Apple has charged ahead of Google in brand reputation, jumping from fifth place last year to No. 1 this year, according to a U.S. consumer survey released today.
Apple has the highest score in the 13-year history of the study by Harris Interactive and beats all the other companies in four of the six key reputation areas: financial performance, products and services, vision and leadership, and workplace environment. Whole Foods was top ranked for social responsibility and Amazon.com for emotional appeal.
The Reputation Quotient (RQ) for Apple is 85.62 and for Google, 82.82. Rounding out the top 10 are Coca-Cola, Amazon.com, Kraft, Walt Disney, Johnson & Johnson, Whole Foods, Microsoft, and UPS. The rankings and score of all 60 most visible brands is available in PDF form.
Apple's trajectory contrasts sharply with that of HP in the Harris Poll Reputation Quotient study. HP started out in third place in 2000, was in the 25th spot last year, and is now in 32nd place.
What a difference a decade makes. Apple used to be among the bottom companies in terms of reputation, ranking 34th in 2000 and 40th in 2001. The company has steadily risen since, reaching fourth place last year as it offered more popular products and its finances improved. It benefits from being a hybrid company, selling software and hardware products as well as having retail stores, said Robert Fronk, executive vice president and global corporate reputation practice lead for Harris Interactive.
But things aren't all rosy for Apple, particularly given complaints of poor working conditions at the Foxconn plant in China where some of its products are made, contributing to employee deaths and suicides. The company, which has borne the brunt of much of the criticism despite being just one of many tech firms that contract manufacturing out to Foxconn, is asking the Fair Labor Association to investigate conditions at Foxconn plants.
Amazon.com, meanwhile, is the highest trusted company in the study and is considered as having high ethical standards and being transparent, Fronk said.
Not making the list at all was Facebook. "They have no connection right now with consumers. They are (considered) a functional tool I use to accomplish something else," he said. "They so lack in the emotional appeal attributes. They are strong in financial performance, but lack in the areas that form a more solid reputation foundation."

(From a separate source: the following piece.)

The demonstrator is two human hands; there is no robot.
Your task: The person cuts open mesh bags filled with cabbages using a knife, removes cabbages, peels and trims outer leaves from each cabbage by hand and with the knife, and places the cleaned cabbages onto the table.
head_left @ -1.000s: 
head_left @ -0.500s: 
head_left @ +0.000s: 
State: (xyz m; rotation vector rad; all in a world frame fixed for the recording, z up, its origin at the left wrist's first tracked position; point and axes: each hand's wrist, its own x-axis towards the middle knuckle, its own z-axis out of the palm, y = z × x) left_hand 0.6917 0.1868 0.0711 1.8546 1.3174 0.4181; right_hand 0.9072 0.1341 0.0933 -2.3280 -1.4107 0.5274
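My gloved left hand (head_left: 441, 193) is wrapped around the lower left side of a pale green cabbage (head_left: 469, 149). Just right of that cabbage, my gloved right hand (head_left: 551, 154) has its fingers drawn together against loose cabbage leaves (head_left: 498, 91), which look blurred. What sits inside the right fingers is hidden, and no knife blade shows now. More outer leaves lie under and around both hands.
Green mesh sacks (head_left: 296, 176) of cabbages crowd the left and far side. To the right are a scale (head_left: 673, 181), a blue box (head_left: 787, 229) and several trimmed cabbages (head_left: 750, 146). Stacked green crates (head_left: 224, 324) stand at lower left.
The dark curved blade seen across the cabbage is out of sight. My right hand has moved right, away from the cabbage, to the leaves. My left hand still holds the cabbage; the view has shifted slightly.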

Part of the problem for Facebook is its missteps on privacy matters, something that dogs Google too, according to Fronk.
"When you talk about trust, one of the behavioral metrics we look at is trust to do the right thing," he said. "More than 25 percent of respondents say they do not trust Facebook to do the right thing. The whole notion around aggregating my life in order to be able to sell who I am to someone else to try to sell more to me is clearly going to be in the forefront of how those companies are perceived."
In the list of 60 companies, for which more than 17,000 consumers were asked to name the two most visible companies, there are 10 that are tech or Internet firms: Apple, Google, Amazon.com, Microsoft, Sony, Samsung, IBM, HP, Dell and Netflix, which is on the list for the first time, ranked at spot 42. Five firms on the list are in the telecommunications industry: Verizon, Sprint Nextel, AT&T, T-Mobile, and Comcast.
"Telecom firms are and have traditionally been at the absolute bottom of our list," mostly because they are seen as being the service provider and they suffer by being associated with the customer service challenges of the industry, Fronk said.
The biggest declines in ranking were five financial institutions: Bank of America, Berkshire Hathaway, Wells Fargo, Goldman Sachs, and JP Morgan Chase, followed by AT&T. "The general public believes that Bank of America has been more concerned with operational and financial recovery than with customers, and rates the bank low in levels of trust, ethics, and customer service," the Harris Interactive news release said.
Faith in corporate America, in general, has taken a hit over the past year, reflecting the anti-corporate sentiment of the Occupy Wall Street movement and disillusionment over the lack of concern for consumer welfare following the Wall Street bailout. Only two in 10 Americans have a positive perception of corporate reputation as it stands now. Meanwhile, the number of companies with Reputation Quotient scores of 80 or higher has been reduced by half in the last year, the study shows.